> _TASK_:
Please copy only the material from the line that has "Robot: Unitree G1" to the very last line, both ends included, exactly as written and without pictures.
-=-=-=-=-
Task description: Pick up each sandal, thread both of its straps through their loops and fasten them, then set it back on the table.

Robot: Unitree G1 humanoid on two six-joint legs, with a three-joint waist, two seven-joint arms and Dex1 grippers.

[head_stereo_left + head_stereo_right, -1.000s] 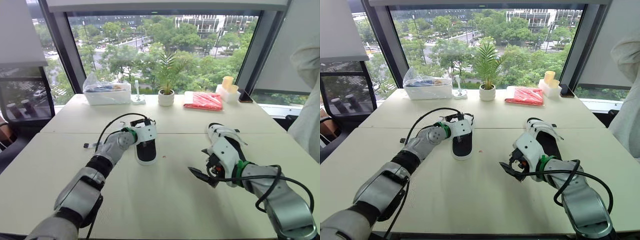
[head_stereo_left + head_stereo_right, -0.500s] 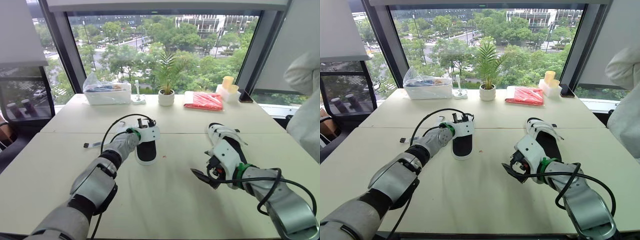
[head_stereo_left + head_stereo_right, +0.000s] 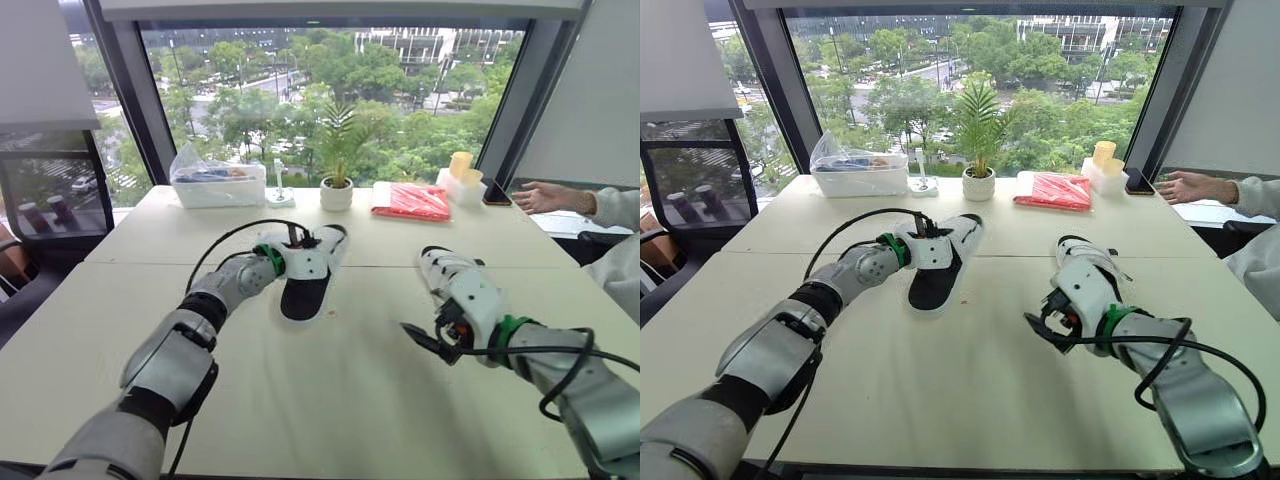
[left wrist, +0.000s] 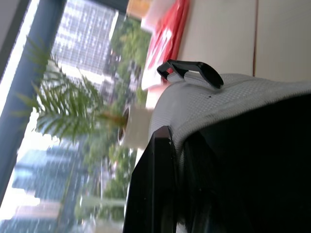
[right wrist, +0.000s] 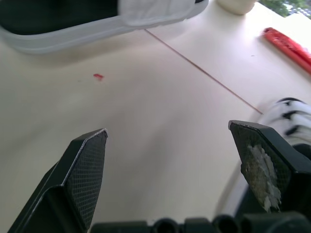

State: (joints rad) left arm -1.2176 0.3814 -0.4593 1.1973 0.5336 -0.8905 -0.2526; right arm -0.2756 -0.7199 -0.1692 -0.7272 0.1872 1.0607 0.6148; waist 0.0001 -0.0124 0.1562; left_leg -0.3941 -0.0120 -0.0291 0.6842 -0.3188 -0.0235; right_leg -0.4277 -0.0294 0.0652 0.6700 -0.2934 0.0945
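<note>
Cream table (image 3: 330,400) before a wide window (image 3: 330,90): left of centre, the left gripper (image 3: 298,246) clamps the white-and-black strapped sandal (image 3: 303,295), tilted, near end on the tabletop, far end raised. At right, the right gripper (image 5: 170,131) gapes wide just beside the second white-and-black sandal (image 3: 445,262), which lies flat.

Black-soled white sandal (image 3: 300,295) tilted, far end raised; other sandal (image 3: 445,265) flat, well apart.
</note>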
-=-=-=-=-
> _SOLUTION TO THE PROBLEM_:
Robot: Unitree G1 humanoid on two six-joint legs, with a three-joint waist, two seven-joint arms and Dex1 grippers.

[head_stereo_left + head_stereo_right, -1.000s] 
[head_stereo_left + head_stereo_right, -0.500s] 
[head_stereo_left + head_stereo_right, +0.000s] 
[left wrist, +0.000s] 
[right wrist, +0.000s] 

State: (joints rad) left arm -1.2176 0.3814 -0.4593 1.1973 0.5336 -0.8905 -0.2526; right arm -0.2756 -0.7199 -0.1692 -0.7272 0.1872 1.0607 0.6148; waist 0.0001 -0.0124 0.1562; left_leg -0.3941 -0.0120 -0.0291 0.6842 -0.3188 -0.0235; right_leg -0.4277 -0.0294 0.0652 0.6700 -0.2934 0.0945
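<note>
Cream table (image 3: 330,400) before a wide window (image 3: 330,90): left of centre, the left gripper (image 3: 298,246) clamps the white-and-black strapped sandal (image 3: 303,295), tilted, near end on the tabletop, far end raised. At right, the right gripper (image 5: 170,131) gapes wide just beside the second white-and-black sandal (image 3: 445,262), which lies flat.

Black-soled white sandal (image 3: 300,295) tilted, far end raised; other sandal (image 3: 445,265) flat, well apart.
</note>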

The exercise contains no remaining tasks.